Subventions et des contributions :

Subvention ou bourse octroyée s'appliquant à plus d'un exercice financier. (2017-2018 à 2022-2023)

While medical research has had great success recently in correlating phenotypes (disease, e.g.) with rare defective alleles (premature or abolished stop codons, altered start codons, alternative splice sites in genes), there has been no systematic exploration of such connection in forest trees, yet, few already detected natural loss-of-function alleles could be connected with advantageous wood phenotypes (substantially less lignin, e.g.) and have therefore high potential for accelerating wood improvement in the context of tree breeding. The access to such rare mutations in tree genomes and their carriers is now facilitated by next-generation sequencing.

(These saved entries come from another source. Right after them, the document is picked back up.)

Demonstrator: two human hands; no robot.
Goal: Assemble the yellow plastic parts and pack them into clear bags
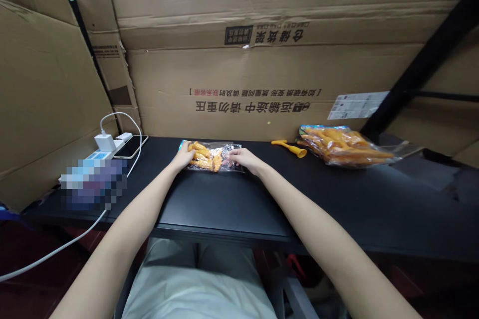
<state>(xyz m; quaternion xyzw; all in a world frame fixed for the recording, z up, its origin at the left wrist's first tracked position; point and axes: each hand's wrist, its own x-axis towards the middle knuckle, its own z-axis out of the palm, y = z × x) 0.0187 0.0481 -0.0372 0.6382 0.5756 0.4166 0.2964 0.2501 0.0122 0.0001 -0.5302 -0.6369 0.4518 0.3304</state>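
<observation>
A see-through plastic bag (pixel 198 167) lies flat near the back of the black tabletop, with several orange plastic pieces (pixel 204 152) inside it. My left hand (pixel 182 156) is closed on the bag's left end, where a bit of blue header shows. At the other end, my right hand (pixel 245 159) has its fingers bent in a pinch on the crinkled plastic, beside the orange pieces. What the fingertips press on is too small to see well.
One loose orange piece with a flared end (pixel 299 151) lies right of the bag. Beyond it sit filled bags of orange pieces (pixel 337 145). On the left are a phone (pixel 131 146), a white charger (pixel 105 142) and its cable. Cardboard (pixel 224 70) walls the back.
</observation>
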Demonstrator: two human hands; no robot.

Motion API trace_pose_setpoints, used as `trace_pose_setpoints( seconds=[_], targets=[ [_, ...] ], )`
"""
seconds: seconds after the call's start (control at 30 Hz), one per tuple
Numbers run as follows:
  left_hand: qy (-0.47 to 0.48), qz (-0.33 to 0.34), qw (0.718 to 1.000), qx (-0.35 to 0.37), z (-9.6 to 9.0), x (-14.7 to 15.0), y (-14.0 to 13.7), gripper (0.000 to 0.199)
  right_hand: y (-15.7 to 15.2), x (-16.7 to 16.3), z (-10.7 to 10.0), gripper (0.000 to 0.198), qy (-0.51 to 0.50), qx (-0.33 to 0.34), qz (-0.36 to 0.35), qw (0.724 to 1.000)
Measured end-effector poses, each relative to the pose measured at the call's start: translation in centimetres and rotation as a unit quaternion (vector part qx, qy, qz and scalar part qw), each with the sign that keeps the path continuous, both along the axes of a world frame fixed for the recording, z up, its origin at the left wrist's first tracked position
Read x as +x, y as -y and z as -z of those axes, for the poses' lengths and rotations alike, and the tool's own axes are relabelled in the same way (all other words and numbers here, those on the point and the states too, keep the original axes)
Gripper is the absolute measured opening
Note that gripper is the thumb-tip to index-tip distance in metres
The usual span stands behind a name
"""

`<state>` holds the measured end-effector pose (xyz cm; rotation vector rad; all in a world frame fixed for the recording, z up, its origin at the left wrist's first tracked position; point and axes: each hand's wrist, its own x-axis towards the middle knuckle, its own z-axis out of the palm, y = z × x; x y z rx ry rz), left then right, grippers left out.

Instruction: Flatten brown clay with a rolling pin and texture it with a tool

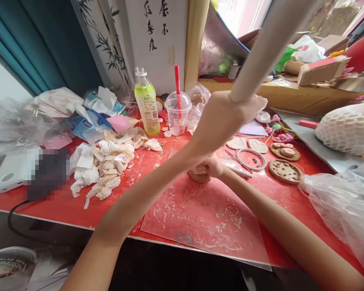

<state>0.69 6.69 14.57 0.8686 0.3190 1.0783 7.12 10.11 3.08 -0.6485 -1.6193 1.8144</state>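
My left hand [226,119] is raised over the table and wrapped around a thick pale rod [265,48]. The rod slants up to the right, and its upper end leaves the top of the view. Lower down and partly behind my left wrist, my right hand [214,166] has its fingers closed at a brown lump of clay [199,177]. The clay rests on a clear sheet [206,226] strewn with pale scraps; its upper part is covered by my hands. Beyond my right hand lie a pale ring [251,159] and a brown clay disc with dark spots [285,171].
Crumpled tissues [109,161] are heaped on the left. Behind stand a bottle of yellow-green drink [147,103] and a plastic cup [178,113] with a red straw. Plastic bags [336,202] and a net-wrapped white object [347,128] crowd the right.
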Motion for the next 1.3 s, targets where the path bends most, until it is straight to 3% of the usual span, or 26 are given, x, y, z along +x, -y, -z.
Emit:
trace_pose_setpoints(
  seconds=[0.1,0.17,0.23,0.3,0.37,0.4,0.47,0.53,0.6,0.63,0.73,0.83,0.9,0.93,1.0,1.07,1.13,1.2,1.3],
  targets=[
    [-0.114,-0.018,0.985,0.13,0.7,-1.4,-2.5,0.032,0.0,-0.6,-0.1,0.038,-0.021,-0.052,-0.047,0.997],
    [-0.149,-0.01,0.972,0.179,1.0,-3.2,-4.1,0.029,0.3,-1.3,-0.5,0.04,-0.021,-0.09,-0.038,0.995],
    [-0.153,0.049,0.969,0.186,1.1,-5.3,-5.3,0.028,0.7,-2.1,-0.7,0.038,-0.006,-0.086,0.05,0.995],
    [-0.152,0.044,0.974,0.161,1.3,-7.0,-6.0,0.028,1.1,-2.9,-0.6,0.034,0.016,-0.051,0.166,0.985],
    [-0.156,0.018,0.978,0.137,1.3,-7.3,-5.9,0.03,1.1,-3.1,-0.5,0.032,0.029,-0.037,0.203,0.978],
    [-0.157,-0.007,0.978,0.135,1.4,-6.9,-5.6,0.031,0.9,-3.0,-0.3,0.032,0.025,-0.047,0.172,0.984],
    [-0.155,-0.094,0.972,0.152,1.5,-5.1,-4.5,0.031,0.2,-2.2,-0.1,0.033,-0.003,-0.08,0.036,0.996],
    [-0.156,-0.223,0.944,0.184,1.5,-2.8,-3.1,0.029,-0.5,-1.2,0.2,0.035,-0.034,-0.09,-0.089,0.991],
    [-0.172,-0.281,0.919,0.215,1.5,-1.1,-1.9,0.026,-0.9,-0.4,0.4,0.037,-0.047,-0.077,-0.131,0.987],
    [-0.185,-0.279,0.914,0.227,1.4,-0.7,-1.6,0.026,-0.9,-0.2,0.4,0.038,-0.049,-0.07,-0.13,0.988],
    [-0.216,-0.162,0.932,0.241,0.9,-1.5,-1.8,0.028,0.0,-0.5,0.5,0.037,-0.065,-0.056,-0.072,0.994],
    [-0.226,0.008,0.952,0.208,0.5,-3.5,-2.9,0.03,1.1,-1.5,0.4,0.034,-0.062,-0.045,0.077,0.994],
    [-0.21,0.063,0.958,0.187,0.5,-4.3,-3.4,0.03,1.4,-1.8,0.4,0.033,-0.041,-0.047,0.124,0.99],
    [-0.195,0.064,0.961,0.184,0.5,-4.4,-3.6,0.029,1.4,-1.7,0.5,0.033,-0.033,-0.051,0.109,0.992],
    [-0.162,0.011,0.969,0.187,0.5,-4.2,-3.6,0.03,0.9,-1.4,0.7,0.03,-0.035,-0.046,0.053,0.997],
    [-0.128,-0.085,0.97,0.188,0.0,-4.0,-3.4,0.032,0.4,-0.8,0.9,0.028,-0.063,-0.013,0.023,0.998],
    [-0.095,-0.174,0.962,0.186,-1.0,-4.3,-3.2,0.034,-0.2,-0.4,1.1,0.044,-0.113,0.012,0.037,0.993],
    [-0.076,-0.234,0.951,0.189,-2.0,-4.9,-2.9,0.034,-0.6,-0.2,1.1,0.064,-0.166,-0.013,0.068,0.984],
    [-0.091,-0.258,0.944,0.184,-2.3,-5.2,-2.6,0.033,-0.9,-0.1,1.2,0.07,-0.204,-0.087,0.093,0.971]
  ],
)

The proposed research under the NSERC DG program aims at linking wood components' valorization and in-forest genomic selection tools and in this respect demonstrate the feasibility and provision of a roadmap towards the future use of gene function discovery and exploitation approach in tree breeding. This integrative approach will generally be proof-of-concept for rapid improvement of undomesticated outbred plants. Here, the proposed aim is the generation of substantially improved Populus (poplars) for industrially relevant traits such as improved fibre characteristics from a natural base population.

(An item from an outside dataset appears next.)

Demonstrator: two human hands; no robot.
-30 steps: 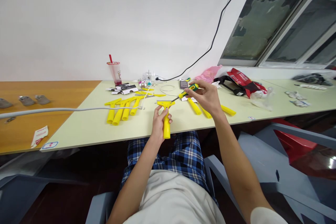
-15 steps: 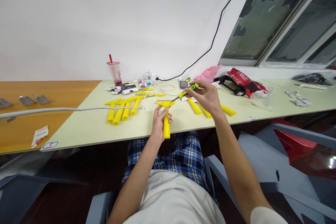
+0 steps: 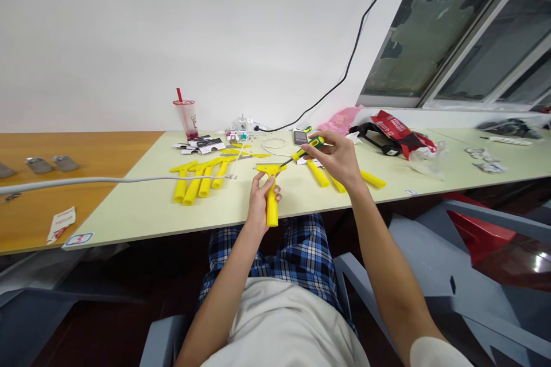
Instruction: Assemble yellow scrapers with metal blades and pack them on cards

In the pilot study presented here, the gene space (exome) from whole genome sequence data of a large number of natural poplar accessions (c.900) will be investigated for rare functionally defective variants within bio-pathway genes to obtain a pre-selection of candidates. Those variants that will be highlighted in complex trait rare variant association genetics will be further tested; but not in the conventional way through cumbersome rounds of breeding. Carrier of these rare recessive alleles and their offspring are more likely to be heterozygous. Therefore, precise site-specific genome modification technology will be used to introduce biallelic modifications and bypass backcross breeding efforts to obtain homozygous individuals carrying the desired mutation. The proposed genome editing technology (CRISPR/Cas9) can tackle less tractable genotypes and is therefore well suited to perform targeted mutagenesis (via homology-directed repair mediated knock-in) on the best elite varieties originating from a local base population, as proposed here. The new germplasms’ performance in terms of a stable, controlled overall phenotype will be further evaluated. Inheritance of the introduced modification in pedigreed families, the desired change in wood fibre properties, stress responses, and adaptation (phenology) will be followed.

The project will address many research questions in the context of evolution that relates to selection acting on quantitative traits, and plant breeding, while directly aiming at delivering more productive options for the forest growing and forest product sectors.